“Spirit duplicator technology
gradually fell into disuse starting in the 1970s after
the availability of low-cost, high-volume xerographic
copiers.” “Spirit duplicators,” Wikipedia
Groped from an attic shelf’s oblivious ledge
from oddments, orts, cobwebs, and dustball-bloom,
this slight, sleek bottle could have held perfume.
What is it, darkly purple? Scent with an edge
close to intoxication flips some lever
back forty years:
The duplicating room.
My young legs in patched jeans and steep-pitched fervor
sprinting upstairs, three flights in pre-dawn gloom.
Young fingers whacking text onto a sheet—
Donne, so undone with flubs I groan, then laugh.
Did globs from such small bottles, daubed on neat,
(purpling my nail in blood of dittograph)
fix them? And did I scrape each flea-bit speck
to mend the letter with another peck?
Yes, and loaded the gizmo.
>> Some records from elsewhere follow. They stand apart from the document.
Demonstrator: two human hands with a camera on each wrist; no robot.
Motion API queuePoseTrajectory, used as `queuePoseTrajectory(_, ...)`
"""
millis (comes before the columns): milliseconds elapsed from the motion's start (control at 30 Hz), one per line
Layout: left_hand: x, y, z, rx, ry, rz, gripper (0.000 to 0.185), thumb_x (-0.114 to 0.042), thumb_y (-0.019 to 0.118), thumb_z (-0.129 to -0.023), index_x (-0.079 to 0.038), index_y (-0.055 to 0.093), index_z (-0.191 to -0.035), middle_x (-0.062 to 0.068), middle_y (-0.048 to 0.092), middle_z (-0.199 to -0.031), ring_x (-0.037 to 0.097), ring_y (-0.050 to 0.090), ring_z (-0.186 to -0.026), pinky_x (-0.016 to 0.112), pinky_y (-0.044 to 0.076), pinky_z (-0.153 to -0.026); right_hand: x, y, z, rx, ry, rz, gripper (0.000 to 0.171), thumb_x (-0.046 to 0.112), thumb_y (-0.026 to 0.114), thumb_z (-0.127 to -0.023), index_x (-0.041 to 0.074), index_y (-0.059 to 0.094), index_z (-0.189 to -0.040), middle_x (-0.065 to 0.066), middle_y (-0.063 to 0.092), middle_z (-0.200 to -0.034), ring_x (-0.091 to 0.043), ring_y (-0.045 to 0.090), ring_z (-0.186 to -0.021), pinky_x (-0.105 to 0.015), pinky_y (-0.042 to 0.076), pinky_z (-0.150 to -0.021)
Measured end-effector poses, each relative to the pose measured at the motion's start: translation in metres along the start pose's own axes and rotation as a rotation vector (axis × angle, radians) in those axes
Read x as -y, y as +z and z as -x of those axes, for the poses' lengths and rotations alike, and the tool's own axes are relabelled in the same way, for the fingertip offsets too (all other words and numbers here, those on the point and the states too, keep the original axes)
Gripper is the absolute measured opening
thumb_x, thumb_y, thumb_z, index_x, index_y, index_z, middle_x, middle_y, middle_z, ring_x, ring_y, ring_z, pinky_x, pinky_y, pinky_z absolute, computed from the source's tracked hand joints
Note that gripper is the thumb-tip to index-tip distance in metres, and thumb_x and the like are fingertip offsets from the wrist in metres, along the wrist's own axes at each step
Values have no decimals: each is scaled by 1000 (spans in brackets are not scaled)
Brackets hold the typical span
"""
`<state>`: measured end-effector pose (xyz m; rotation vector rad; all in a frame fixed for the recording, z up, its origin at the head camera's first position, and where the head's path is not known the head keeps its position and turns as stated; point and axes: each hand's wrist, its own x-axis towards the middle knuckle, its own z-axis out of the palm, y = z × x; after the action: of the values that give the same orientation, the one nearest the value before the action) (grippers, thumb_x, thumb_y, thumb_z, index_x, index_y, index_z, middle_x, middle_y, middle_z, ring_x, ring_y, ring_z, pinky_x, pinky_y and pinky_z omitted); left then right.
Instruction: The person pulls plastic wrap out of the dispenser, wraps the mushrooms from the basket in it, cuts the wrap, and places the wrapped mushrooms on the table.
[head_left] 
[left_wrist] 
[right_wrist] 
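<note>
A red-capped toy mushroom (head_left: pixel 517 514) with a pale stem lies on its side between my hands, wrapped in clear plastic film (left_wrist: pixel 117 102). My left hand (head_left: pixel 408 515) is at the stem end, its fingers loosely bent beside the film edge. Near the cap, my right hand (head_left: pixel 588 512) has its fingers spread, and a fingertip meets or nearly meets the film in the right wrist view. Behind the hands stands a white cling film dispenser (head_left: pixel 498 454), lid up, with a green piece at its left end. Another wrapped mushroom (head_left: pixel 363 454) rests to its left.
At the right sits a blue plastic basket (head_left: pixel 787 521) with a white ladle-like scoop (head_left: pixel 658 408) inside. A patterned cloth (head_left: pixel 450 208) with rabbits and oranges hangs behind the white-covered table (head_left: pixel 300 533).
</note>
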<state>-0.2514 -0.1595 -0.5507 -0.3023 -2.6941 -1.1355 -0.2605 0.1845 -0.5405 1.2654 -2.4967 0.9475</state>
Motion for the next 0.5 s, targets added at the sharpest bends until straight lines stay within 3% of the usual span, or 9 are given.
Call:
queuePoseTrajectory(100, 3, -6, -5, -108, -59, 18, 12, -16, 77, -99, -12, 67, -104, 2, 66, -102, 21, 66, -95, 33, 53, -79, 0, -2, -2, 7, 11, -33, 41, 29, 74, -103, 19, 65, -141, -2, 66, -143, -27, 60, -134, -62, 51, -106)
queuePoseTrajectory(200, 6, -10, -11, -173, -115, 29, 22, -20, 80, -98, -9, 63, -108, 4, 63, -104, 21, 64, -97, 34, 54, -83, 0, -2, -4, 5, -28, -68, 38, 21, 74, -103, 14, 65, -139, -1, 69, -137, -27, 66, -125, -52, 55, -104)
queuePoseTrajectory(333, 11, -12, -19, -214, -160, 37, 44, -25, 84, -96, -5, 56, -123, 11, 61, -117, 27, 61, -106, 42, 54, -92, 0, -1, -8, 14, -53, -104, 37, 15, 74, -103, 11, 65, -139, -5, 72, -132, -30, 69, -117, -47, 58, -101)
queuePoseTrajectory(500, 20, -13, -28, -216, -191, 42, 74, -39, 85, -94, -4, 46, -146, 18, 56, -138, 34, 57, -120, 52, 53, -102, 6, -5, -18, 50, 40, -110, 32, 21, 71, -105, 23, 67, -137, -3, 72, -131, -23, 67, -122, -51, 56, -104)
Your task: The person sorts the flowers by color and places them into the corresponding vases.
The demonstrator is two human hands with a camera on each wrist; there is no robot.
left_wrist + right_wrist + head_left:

Watched it churn
out sheets that reeked their alcoholic high.
Handed them off to the mortal hand and eye
of groggy first-years with no need to learn
that artful, passionate plea.
Did the years fly
or creep? And still the odd, old urges burn
for words fresh from the master, breathing spirit. . .
The scent hits, and I hold my memory near it.
If you have any thoughts on this poem, Maryann Corbett
would be pleased to hear them.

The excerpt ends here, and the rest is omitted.